Every entry needs to be printed exactly, please.

[Available data — start]

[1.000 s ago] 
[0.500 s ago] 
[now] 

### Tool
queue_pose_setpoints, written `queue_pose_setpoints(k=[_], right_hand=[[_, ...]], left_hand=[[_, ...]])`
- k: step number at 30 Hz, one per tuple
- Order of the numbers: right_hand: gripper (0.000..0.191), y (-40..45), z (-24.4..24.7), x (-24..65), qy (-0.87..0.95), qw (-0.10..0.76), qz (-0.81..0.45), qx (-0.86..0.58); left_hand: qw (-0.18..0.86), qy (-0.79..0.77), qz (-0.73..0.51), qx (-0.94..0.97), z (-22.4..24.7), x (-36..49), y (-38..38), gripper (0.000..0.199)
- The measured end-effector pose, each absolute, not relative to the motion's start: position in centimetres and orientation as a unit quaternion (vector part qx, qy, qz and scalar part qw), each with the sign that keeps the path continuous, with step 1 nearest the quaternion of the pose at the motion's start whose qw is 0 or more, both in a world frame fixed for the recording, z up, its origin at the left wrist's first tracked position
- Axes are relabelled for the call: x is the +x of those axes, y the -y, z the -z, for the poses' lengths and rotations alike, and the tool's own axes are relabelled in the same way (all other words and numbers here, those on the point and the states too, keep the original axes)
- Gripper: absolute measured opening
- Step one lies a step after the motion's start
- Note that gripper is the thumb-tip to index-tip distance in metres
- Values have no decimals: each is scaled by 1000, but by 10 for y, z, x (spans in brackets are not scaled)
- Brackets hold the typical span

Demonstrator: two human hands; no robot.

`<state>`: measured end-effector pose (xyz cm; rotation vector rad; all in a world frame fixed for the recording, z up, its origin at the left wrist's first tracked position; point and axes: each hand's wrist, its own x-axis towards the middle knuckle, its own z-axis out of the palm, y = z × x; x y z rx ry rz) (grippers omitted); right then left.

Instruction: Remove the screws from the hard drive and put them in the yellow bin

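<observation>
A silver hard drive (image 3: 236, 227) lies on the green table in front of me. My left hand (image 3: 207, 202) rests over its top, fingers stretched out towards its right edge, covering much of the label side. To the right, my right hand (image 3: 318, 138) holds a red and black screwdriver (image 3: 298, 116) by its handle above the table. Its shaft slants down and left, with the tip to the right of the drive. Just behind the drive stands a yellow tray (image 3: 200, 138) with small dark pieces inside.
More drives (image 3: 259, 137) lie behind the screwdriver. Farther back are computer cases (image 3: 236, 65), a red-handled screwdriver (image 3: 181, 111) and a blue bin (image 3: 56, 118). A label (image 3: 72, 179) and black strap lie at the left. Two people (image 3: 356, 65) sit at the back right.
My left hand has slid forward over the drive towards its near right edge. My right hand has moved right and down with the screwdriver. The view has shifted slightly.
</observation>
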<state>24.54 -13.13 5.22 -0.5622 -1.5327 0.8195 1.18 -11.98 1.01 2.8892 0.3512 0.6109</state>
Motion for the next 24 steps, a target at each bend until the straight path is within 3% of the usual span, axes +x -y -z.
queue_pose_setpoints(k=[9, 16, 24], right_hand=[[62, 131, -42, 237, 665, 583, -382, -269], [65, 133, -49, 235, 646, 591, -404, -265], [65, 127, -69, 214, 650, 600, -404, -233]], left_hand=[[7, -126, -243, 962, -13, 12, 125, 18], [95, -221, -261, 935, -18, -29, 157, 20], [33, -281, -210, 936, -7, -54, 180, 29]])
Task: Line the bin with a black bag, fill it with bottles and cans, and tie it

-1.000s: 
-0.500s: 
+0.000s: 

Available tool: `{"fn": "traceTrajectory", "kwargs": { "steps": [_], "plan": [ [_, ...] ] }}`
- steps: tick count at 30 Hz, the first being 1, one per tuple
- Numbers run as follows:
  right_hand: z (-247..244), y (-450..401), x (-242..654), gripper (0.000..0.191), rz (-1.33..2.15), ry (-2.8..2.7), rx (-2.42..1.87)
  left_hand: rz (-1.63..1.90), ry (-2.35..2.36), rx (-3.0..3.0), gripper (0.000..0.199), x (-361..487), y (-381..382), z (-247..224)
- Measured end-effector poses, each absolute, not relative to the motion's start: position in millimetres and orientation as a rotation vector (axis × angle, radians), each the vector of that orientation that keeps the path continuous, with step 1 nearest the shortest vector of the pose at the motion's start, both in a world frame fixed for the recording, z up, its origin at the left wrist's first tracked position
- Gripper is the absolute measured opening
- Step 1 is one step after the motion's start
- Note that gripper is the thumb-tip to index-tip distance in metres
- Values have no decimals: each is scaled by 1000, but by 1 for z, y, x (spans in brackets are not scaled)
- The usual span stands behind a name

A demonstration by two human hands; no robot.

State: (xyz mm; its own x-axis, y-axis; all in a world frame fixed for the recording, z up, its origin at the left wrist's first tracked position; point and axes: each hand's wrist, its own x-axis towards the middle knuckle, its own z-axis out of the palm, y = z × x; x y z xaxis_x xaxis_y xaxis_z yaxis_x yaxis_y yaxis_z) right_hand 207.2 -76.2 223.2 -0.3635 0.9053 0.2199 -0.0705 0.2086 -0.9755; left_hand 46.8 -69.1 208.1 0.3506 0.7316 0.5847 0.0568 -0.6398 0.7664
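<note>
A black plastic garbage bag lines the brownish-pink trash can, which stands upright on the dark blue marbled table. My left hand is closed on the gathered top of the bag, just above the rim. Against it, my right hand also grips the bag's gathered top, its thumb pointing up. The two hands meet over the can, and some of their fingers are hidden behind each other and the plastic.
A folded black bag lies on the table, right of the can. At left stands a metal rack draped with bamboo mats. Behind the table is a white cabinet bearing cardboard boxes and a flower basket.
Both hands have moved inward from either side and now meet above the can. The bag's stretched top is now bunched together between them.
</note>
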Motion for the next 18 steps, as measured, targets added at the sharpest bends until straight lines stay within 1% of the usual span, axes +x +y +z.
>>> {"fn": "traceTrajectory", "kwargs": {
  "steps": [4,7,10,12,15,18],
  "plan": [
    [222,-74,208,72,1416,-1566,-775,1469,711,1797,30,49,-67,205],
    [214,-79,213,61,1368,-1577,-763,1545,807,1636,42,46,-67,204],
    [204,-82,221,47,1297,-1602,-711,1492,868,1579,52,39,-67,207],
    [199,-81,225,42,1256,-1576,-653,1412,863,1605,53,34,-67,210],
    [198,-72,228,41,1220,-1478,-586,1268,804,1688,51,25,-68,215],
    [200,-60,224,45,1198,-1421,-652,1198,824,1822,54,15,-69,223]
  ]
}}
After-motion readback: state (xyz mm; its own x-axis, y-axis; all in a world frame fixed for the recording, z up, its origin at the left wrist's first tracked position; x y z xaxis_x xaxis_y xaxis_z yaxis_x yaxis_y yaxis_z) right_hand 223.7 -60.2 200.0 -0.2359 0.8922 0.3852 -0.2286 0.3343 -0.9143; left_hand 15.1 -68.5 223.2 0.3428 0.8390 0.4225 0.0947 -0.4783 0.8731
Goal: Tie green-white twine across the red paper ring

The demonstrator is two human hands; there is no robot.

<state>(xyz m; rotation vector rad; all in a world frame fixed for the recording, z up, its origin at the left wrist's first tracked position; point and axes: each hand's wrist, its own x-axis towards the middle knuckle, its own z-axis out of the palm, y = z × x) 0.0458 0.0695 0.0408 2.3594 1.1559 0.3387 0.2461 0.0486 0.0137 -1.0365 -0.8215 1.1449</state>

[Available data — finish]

Your response:
[1.000 s ago] 
[0.500 s ago] 
[now] 

### Tool
queue_pose_setpoints, written `queue_pose_setpoints(k=[_], right_hand=[[_, ...]], left_hand=[[_, ...]])`
- k: step number at 30 Hz, one per tuple
- Order of the numbers: right_hand: gripper (0.000..0.191), y (-40..45), z (-24.4..24.7), x (-24..65), qy (-0.87..0.95), qw (-0.10..0.76), qz (-0.81..0.45), qx (-0.86..0.58); left_hand: qw (-0.18..0.86), qy (-0.79..0.77), qz (-0.73..0.51), qx (-0.94..0.97), z (-22.4..24.7), x (-36..49), y (-38..38), gripper (0.000..0.199)
- The measured end-effector pose, each absolute, not relative to the motion's start: position in centimetres and orientation as a unit quaternion (vector part qx, qy, qz and scalar part qw), each with the sign that keeps the path continuous, with step 1 nearest the quaternion of the pose at the motion's start whose qw is 0 or more, both in a world frame fixed for the recording, z up, its origin at the left wrist's first tracked position
- Axes are relabelled for the call: x is the +x of those axes, y the -y, z the -z, for the poses' lengths and rotations alike, and the tool's own axes are relabelled in the same way (all other words and numbers here, those on the point and the states too, keep the original axes)
- Gripper: absolute measured opening
- Step one lies a step after the motion's start
- Note that gripper is the thumb-tip to index-tip distance in metres
- Values have no decimals: each is scaled by 1000, but by 10 for y, z, x (spans in brackets are not scaled)
- Brackets hold the typical span

Demonstrator: two human hands; no robot.

`<state>`: measured end-effector pose (xyz cm; rotation vector rad; all in a world frame fixed for the recording, z up, its origin at the left wrist's first tracked position; point and axes: each hand's wrist, its own x-axis towards the middle knuckle, its own z-axis out of the palm, y = z × x; x y z rx ry rz) (grippers omitted); right then left.

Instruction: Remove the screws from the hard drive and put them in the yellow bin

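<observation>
A silver hard drive (image 3: 236, 227) lies on the green table in front of me. My left hand (image 3: 207, 202) rests over its top, fingers stretched out towards its right edge, covering much of the label side. To the right, my right hand (image 3: 318, 138) holds a red and black screwdriver (image 3: 298, 116) by its handle above the table. Its shaft slants down and left, with the tip to the right of the drive. Just behind the drive stands a yellow tray (image 3: 200, 138) with small dark pieces inside.
More drives (image 3: 259, 137) lie behind the screwdriver. Farther back are computer cases (image 3: 236, 65), a red-handled screwdriver (image 3: 181, 111) and a blue bin (image 3: 56, 118). A label (image 3: 72, 179) and black strap lie at the left. Two people (image 3: 356, 65) sit at the back right.
My left hand has slid forward over the drive towards its near right edge. My right hand has moved right and down with the screwdriver. The view has shifted slightly.
</observation>
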<state>24.54 -13.13 5.22 -0.5622 -1.5327 0.8195 1.18 -11.98 1.01 2.8892 0.3512 0.6109</state>
Motion for the next 24 steps, a target at each bend until the straight path is within 3% of the usual span, axes +x -y -z.
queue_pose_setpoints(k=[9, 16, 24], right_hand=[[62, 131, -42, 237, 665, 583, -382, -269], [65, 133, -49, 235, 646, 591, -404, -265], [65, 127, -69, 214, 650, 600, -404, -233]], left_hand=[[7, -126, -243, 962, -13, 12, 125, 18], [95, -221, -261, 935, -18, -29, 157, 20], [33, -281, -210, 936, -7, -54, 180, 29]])
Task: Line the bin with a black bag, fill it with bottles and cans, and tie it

-1.000s: 
-0.500s: 
+0.000s: 

Available tool: `{"fn": "traceTrajectory", "kwargs": { "steps": [_], "plan": [ [_, ...] ] }}`
- steps: tick count at 30 Hz, the first being 1, one per tuple
- Numbers run as follows:
  right_hand: z (-247..244), y (-450..401), x (-242..654), gripper (0.000..0.191), rz (-1.33..2.15), ry (-2.8..2.7), rx (-2.42..1.87)
  left_hand: rz (-1.63..1.90), ry (-2.35..2.36), rx (-3.0..3.0), gripper (0.000..0.199), x (-361..487), y (-381..382), z (-247..224)
- Measured end-effector poses, each absolute, not relative to the motion's start: position in millimetres and orientation as a rotation vector (axis × angle, radians), each the vector of that orientation that keeps the path continuous, with step 1 nearest the shortest vector of the pose at the motion's start, both in a world frame fixed for the recording, z up, its origin at the left wrist's first tracked position
- Gripper is the absolute measured opening
- Step 1 is one step after the motion's start
- Note that gripper is the thumb-tip to index-tip distance in metres
- Values have no decimals: each is scaled by 1000, but by 1 for z, y, x (spans in brackets are not scaled)
- The usual span stands behind a name

A demonstration by two human hands; no robot.

State: (xyz mm; its own x-axis, y-axis; all in a world frame fixed for the recording, z up, its origin at the left wrist's first tracked position; point and axes: each hand's wrist, its own x-axis towards the middle knuckle, its own z-axis out of the palm, y = z × x; x y z xaxis_x xaxis_y xaxis_z yaxis_x yaxis_y yaxis_z) right_hand 207.2 -76.2 223.2 -0.3635 0.9053 0.2199 -0.0705 0.2086 -0.9755; left_hand 46.8 -69.1 208.1 0.3506 0.7316 0.5847 0.0568 -0.6398 0.7664
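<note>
A black plastic garbage bag lines the brownish-pink trash can, which stands upright on the dark blue marbled table. My left hand is closed on the gathered top of the bag, just above the rim. Against it, my right hand also grips the bag's gathered top, its thumb pointing up. The two hands meet over the can, and some of their fingers are hidden behind each other and the plastic.
A folded black bag lies on the table, right of the can. At left stands a metal rack draped with bamboo mats. Behind the table is a white cabinet bearing cardboard boxes and a flower basket.
Both hands have moved inward from either side and now meet above the can. The bag's stretched top is now bunched together between them.
</note>
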Motion for the next 18 steps, as measured, targets added at the sharpest bends until straight lines stay within 1% of the usual span, axes +x +y +z.
>>> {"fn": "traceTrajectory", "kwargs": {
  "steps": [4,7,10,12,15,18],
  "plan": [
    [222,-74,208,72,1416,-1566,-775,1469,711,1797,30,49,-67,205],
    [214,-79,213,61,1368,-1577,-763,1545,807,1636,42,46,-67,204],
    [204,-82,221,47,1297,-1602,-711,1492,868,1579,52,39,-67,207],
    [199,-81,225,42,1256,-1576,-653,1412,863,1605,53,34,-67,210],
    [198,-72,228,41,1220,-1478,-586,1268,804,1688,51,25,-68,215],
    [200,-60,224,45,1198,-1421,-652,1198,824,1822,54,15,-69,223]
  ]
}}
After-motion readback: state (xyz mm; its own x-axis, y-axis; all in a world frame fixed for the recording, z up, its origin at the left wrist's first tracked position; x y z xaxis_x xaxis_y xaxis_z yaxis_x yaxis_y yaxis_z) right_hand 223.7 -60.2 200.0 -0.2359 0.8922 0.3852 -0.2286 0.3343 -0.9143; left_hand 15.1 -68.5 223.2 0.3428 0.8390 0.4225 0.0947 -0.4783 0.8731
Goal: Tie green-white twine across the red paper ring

The demonstrator is two human hands; there is no robot.

<state>(xyz m; rotation vector rad; all in a world frame fixed for the recording, z up, its origin at the left wrist's first tracked position; point and axes: each hand's wrist, its own x-axis towards the middle knuckle, its own z-axis out of the palm, y = z × x) 0.0458 0.0695 0.0408 2.3594 1.1559 0.3387 0.2461 0.0486 0.0137 -1.0365 -0.8215 1.1449</state>

What was asked now has a complete answer.